I wanted to work with a very generic image - that of a standard, out-of-the-box motion capture avatar ‘mask’ - that would be used to channel a series of competing voices, vying for attention, for conversation, albeit that they all speak unidirectionally: monologuing away without listening to their neighbours hosted in the TVs or monitors to the left or right of them. With technology as means to communicate digitally, such as the use of these avatars, users tend to send out info from one singular profile per platform, but then simultaneously there are a sheer plethora of avatars in communication with one another in a mad glut of content, info and signals, particularly in platforms like Instagram and Twitter.

I’m interested in the utter chaotic madness of omni-directed information via social media, and indeed through radio and TV, where you’ll hear/read the usual “There is a forest fire in Japan // Smallpox is on the rise // Lovely weather in Tenby this weekend // Paul Gasgoine is going pro again // 30 Species are extinct since the morning // Lovely cat plays with a ball of string // Conflict rising in the Middle East // Great discount on stuff up to 50% off // Housing crisis in St Tropez // Cucumbers are on offer today // Postmen go on strike...” The multiplicity of this form of communication renders all the various singular pieces of information, typically important or entertaining in their own right, into a nonsensical cacophony of voices vying for your attention.

Regarding the journey through the installation, that comes down to g39 being generous enough to include their own AV store as the initial entrance into the main Love Hangover space.

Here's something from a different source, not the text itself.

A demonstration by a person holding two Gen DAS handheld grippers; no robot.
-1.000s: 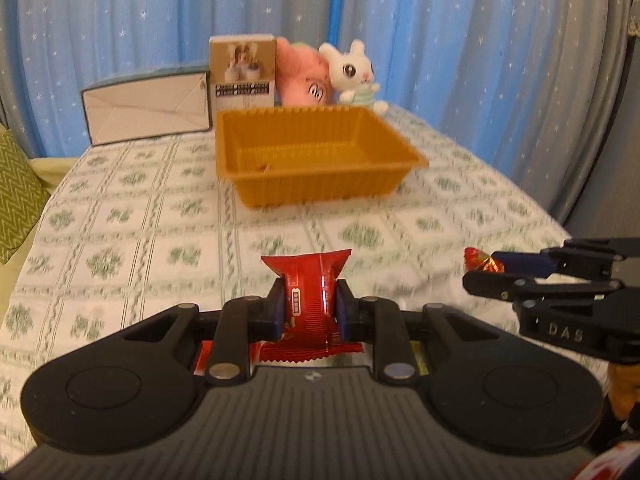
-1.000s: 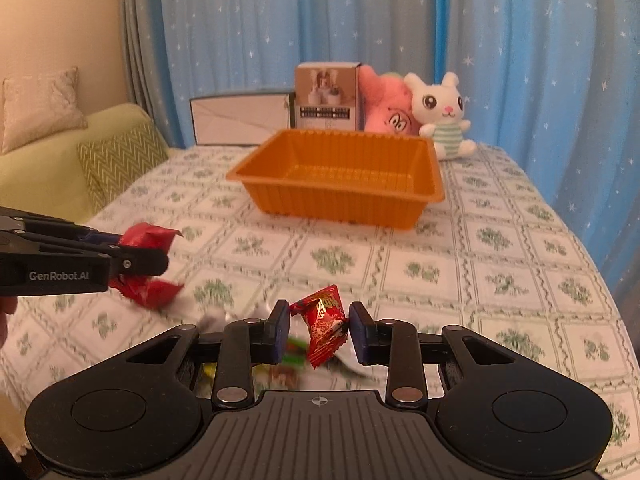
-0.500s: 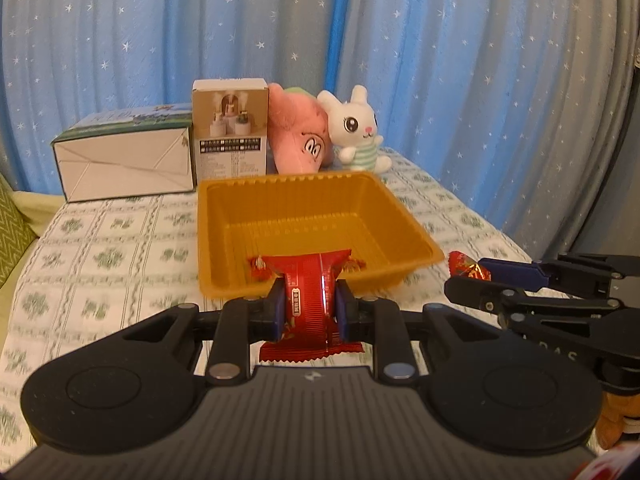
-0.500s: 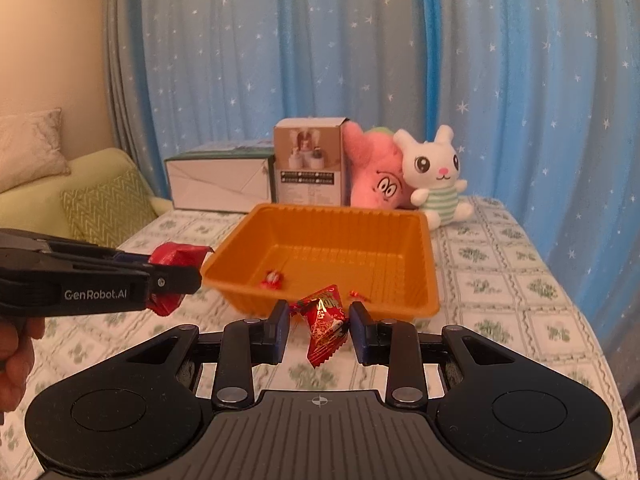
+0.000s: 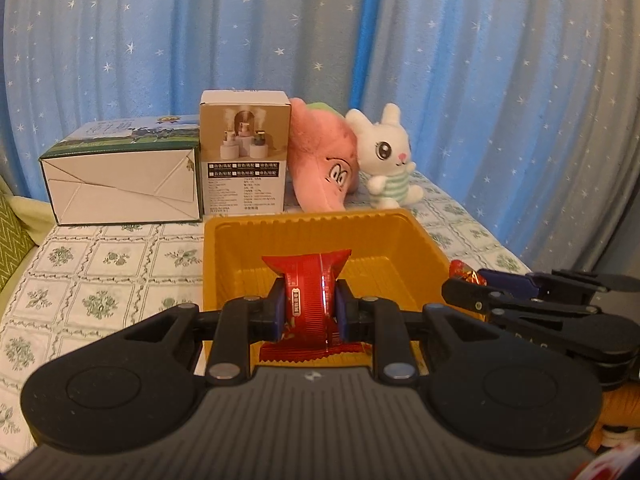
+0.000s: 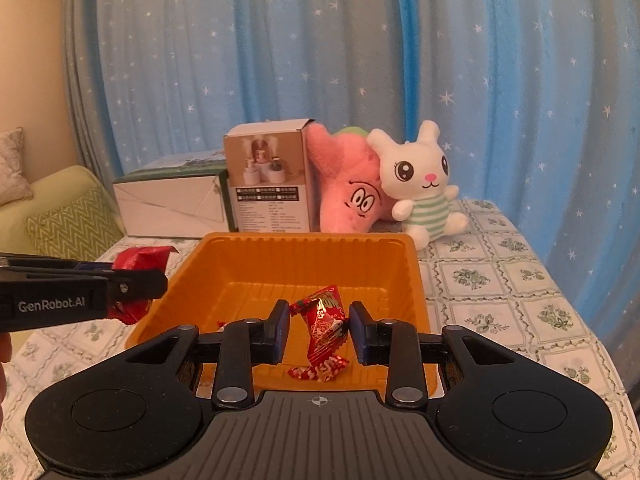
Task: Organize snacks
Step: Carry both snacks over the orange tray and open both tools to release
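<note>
Tablecloth-covered table (image 5: 120, 264); tray (image 5: 224, 240), boxes (image 5: 120, 184), plushies (image 5: 384, 156)

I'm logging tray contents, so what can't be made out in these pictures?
- Tray floor near the front: both views, hidden by gripper bodies and held snacks.
- Small red bit: right view, too small to identify.
- Right gripper: whether it grips the candy is unclear.

Soft, warm, even indoor light, moderately bright, with no hard shadows. Both fisheye views bend straight lines and darken into black corners at 2 and 10 o'clock. The star-printed blue fabric curtain (image 5: 480, 80) bows outward. The crinkled red foil candy wrapper (image 6: 324, 320) shows small glints. Focus is fairly sharp, slightly grainy.
</note>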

The first animated avatar-guy, who is trapped in the glass tube of a 90s box monitor is something of a signal to subtly introduce the relationship between CGI masks and out-of-date technological equipment as a kind of rabbit at the end of the tunnel to follow, hopefully giving an initial sense that something isn’t quite right here, and more of that disquiet to follow when entering the main space.



Love Hangover,durational multi-screen installation, g39, Cardiff, 2019
Courtesy of the artist & gallery


You trained as an architect, worked as an architect and then made a decision to stop - was it no longer satisfying for you?

Okay, so architecture as a study and as a day-to-day job were two fundamentally different things: Studying architecture was an artistic practice, rooted in an anthropological concern about how people engage, use and play with space. It was also abstracted from certain realities, like the genuine question of who’d actually pay for something to be built (particularly now when almost nothing is state funded). I enjoyed it, but at the same time it could be frustrating when you made a series of compositions or models that could only ever be a representation of a possible future of a building, and not the ‘finished’ thing in itself. The reality of working in an office on a daily basis was that it had very little to do with the study: for me, too often it felt like just a job with very long hours and very little reward. I jumped ship and went back to the reasons that lead me there in the first place.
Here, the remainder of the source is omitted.